• [WHAT YOU ARE ASKED TO DO]: In the records below, find each line with the word "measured" and copy it.

GIVEN RECORDS START

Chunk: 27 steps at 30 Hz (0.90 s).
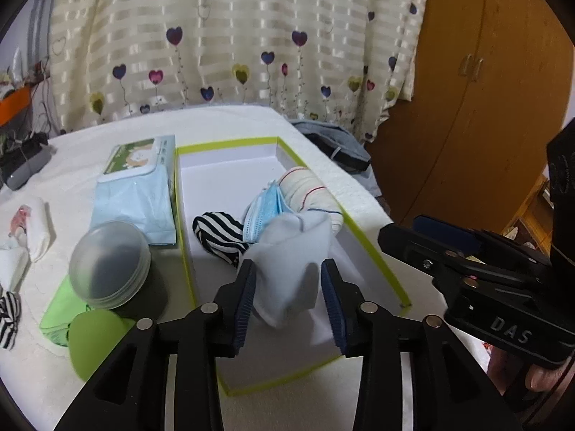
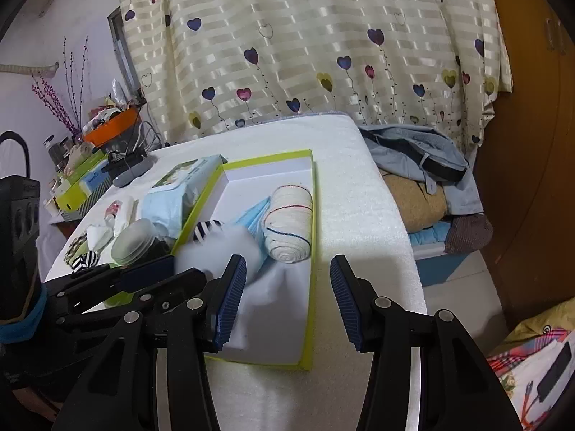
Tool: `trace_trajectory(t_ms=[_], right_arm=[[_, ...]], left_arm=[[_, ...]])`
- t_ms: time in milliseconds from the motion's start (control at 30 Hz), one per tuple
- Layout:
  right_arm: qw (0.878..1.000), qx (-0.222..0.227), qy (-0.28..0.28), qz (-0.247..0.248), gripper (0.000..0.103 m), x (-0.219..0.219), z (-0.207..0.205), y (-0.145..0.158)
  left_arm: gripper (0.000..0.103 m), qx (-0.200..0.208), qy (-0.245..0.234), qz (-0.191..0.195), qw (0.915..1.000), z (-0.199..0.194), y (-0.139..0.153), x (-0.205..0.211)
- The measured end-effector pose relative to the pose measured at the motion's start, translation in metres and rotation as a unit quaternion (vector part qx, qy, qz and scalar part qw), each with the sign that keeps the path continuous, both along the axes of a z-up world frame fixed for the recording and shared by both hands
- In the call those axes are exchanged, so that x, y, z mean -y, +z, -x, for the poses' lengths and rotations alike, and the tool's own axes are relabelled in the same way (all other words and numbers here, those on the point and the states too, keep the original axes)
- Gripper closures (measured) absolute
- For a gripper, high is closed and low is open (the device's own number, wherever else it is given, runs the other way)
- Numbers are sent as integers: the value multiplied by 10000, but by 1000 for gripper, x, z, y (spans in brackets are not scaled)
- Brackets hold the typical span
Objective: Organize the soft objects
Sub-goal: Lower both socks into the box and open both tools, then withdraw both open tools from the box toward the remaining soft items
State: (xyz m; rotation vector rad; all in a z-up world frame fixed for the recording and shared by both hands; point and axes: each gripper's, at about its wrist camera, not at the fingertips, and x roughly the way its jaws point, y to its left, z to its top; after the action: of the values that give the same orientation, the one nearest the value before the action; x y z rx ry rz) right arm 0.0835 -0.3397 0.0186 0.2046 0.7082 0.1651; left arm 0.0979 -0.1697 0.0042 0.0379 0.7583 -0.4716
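status: task partly complete, judged from the present layout.

the green-rimmed box [image 1: 363, 230] sits on the white-covered worktop [image 1: 233, 122]. already inside it: a rolled cream bandage [image 2: 291, 226] against the right wall, a blue face mask [image 1: 264, 212] just beside the bandage, and a black-and-white striped sock [image 1: 219, 233] near the left wall.

left claw [image 1: 287, 287]: its pads stand on either side of a pale blue cloth [image 1: 291, 251], over the box interior. the pads appear to touch the cloth on both sides, so the claw reads as clamped on it, though the grip looks loose. the cloth hangs partly onto the box floor; placement of this item is judged to be in progress.

right claw [image 2: 287, 287]: fingers apart, nothing between them, poised over the near right part of the box.

remaining outside the box, left of it: a wet-wipe pack [image 1: 140, 186], a frosted round lid on a dark jar [image 1: 109, 265], a green pouch [image 1: 68, 309], white folded cloths [image 1: 32, 230], and a second striped sock [image 1: 9, 319] at the frame edge.

estimate: three items stowed, one being stowed, several soft items left to collect. which of the leftover items belong in the box cannot be determined.
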Motion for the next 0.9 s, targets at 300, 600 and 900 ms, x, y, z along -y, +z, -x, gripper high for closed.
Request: trace_trajectory(t_ms=[300,600,900], right_arm=[[9998,120,-23,133,53,-12,19,15],[9993,259,141,224,47,-34,34,23],[9978,488,410,200,46,-54,46,33]], left_arm=[[62,146,82,162,9997,22,15,-22],[62,236,293,318,9988,42,25,-52],[62,315,515,441,9972,57,30,-81]])
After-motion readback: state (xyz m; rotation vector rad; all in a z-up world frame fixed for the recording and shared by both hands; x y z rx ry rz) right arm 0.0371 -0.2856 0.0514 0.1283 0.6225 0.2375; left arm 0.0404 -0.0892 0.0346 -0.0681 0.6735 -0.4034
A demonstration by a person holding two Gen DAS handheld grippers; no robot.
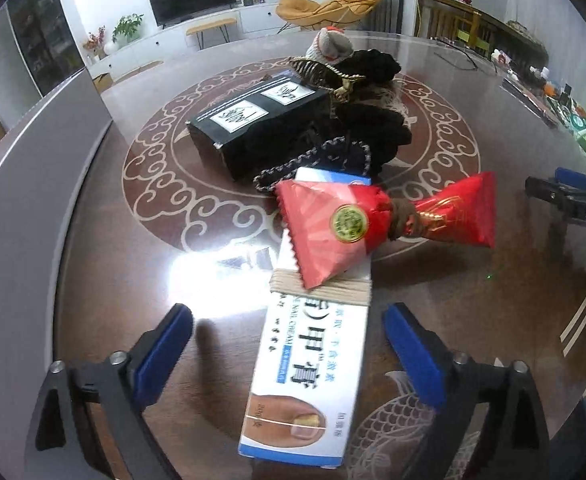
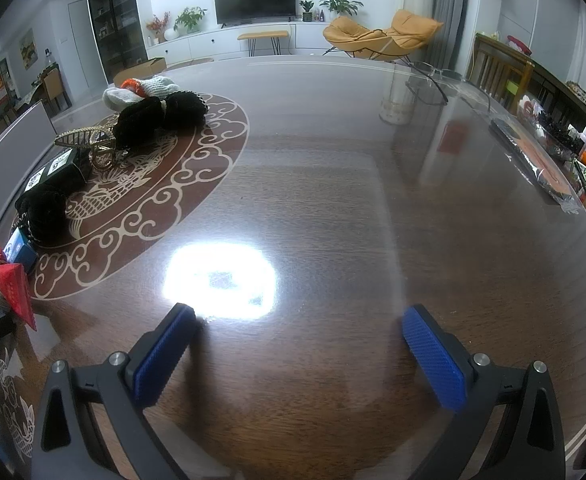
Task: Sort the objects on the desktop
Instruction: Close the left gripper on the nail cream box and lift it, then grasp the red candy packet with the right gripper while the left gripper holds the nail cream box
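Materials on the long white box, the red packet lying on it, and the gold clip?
White nail cream box: looks like printed coated cardboard, with sharp folded edges, a slight sheen, and a band of tan string wound round it.
Red packet: probably glossy plastic or foil film, given the zigzag-cut edge, creases and gold round sticker.
Gold hair clip: shiny ribbed surface, metal or metallised plastic; cannot tell which.

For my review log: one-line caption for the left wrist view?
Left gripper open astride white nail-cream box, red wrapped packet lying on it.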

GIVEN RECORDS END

• [ANSWER]:
- The measured end-effector pose relative to the pose measured at the motion's start, translation in metres and rotation as a unit quaternion (vector part qx, qy, qz and scalar part qw), each with the sign that keeps the path continuous, both along the axes of a z-up world frame fixed for the recording and shared by both hands
- Gripper closures (measured) absolute

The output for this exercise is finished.